Broadcast Date: Nov. 25, 1950

It's muddy, it's messy, and it's the first sold out Grey Cup game ever. Twenty-seven thousand fans are packed into Toronto's Varsity Stadium to watch the hometown Argonauts play the Winnipeg Blue Bombers, for the 1950 Cup. A big snowfall the night before has just melted, thanks to a kick-off temperature of 10 C, so the field is pure mud. Beginning a long tradition of weather-related drama, the game continues despite the conditions.

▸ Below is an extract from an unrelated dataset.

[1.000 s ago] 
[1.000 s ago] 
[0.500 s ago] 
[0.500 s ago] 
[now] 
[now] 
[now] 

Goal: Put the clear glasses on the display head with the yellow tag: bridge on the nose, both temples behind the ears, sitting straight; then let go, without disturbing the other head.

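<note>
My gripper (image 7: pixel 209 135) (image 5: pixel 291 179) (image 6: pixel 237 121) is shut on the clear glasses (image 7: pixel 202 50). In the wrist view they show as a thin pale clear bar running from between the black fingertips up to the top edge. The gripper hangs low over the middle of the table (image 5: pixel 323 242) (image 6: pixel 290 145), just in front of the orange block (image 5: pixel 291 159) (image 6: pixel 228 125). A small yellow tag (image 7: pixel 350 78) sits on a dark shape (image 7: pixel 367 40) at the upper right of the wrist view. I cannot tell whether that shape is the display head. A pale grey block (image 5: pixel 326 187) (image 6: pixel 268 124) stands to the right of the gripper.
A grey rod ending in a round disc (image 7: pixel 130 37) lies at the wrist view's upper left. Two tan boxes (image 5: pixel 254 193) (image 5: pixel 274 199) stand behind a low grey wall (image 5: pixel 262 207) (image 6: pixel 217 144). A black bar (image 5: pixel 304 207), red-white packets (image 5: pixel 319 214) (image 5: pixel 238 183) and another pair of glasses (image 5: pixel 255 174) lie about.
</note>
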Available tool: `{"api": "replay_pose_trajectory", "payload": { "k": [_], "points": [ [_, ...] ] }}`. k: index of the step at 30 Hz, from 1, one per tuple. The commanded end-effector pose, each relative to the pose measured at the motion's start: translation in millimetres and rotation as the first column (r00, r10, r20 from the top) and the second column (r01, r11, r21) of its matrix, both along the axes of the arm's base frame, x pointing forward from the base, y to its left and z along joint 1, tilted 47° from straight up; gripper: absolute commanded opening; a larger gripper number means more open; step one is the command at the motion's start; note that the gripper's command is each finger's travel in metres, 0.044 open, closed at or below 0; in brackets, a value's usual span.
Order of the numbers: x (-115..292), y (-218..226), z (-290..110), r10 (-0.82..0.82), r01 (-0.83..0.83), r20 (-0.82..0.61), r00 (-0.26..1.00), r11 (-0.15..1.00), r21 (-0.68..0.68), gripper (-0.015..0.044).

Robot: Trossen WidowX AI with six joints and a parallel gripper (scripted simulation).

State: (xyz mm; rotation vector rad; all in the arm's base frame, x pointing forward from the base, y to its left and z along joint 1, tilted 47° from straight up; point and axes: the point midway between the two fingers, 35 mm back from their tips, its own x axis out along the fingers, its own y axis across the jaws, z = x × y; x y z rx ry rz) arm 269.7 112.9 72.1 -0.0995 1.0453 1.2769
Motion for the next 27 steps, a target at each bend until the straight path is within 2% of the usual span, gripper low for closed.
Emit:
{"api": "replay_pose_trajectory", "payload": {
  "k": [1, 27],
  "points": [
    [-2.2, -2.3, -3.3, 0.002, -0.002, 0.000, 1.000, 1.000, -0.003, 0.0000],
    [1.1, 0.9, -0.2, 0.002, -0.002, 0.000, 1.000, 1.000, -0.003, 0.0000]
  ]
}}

Midway into the game, a Blue Bomber plummets, face down, into a muddy puddle. When he doesn't move for several minutes the fans call out, trying to alert someone that he might be in danger. Years later, the game would be remembered as the only one in which a player nearly drowned.

The mud bowl

• The ref rolled 260 pound Robert Porter (Buddy) Tinsley onto his back. His arm fell limp into the puddle where he lay, sending two feet of water flying into the air. By his own account, he wasn't unconscious though. Tinsley said he was just "mad" after being hit in the leg where he already had a bad charley horse.

• Toronto emerged as better mud navigators, beating Winnipeg 13-0.

• In 1962, it was fog that turned the gridiron into an obstacle course. It was nearly impossible for fans to see the players, or even for the players to see each other. Known as the "Fog Bowl," the game was suspended with nine minutes left and continued the following day.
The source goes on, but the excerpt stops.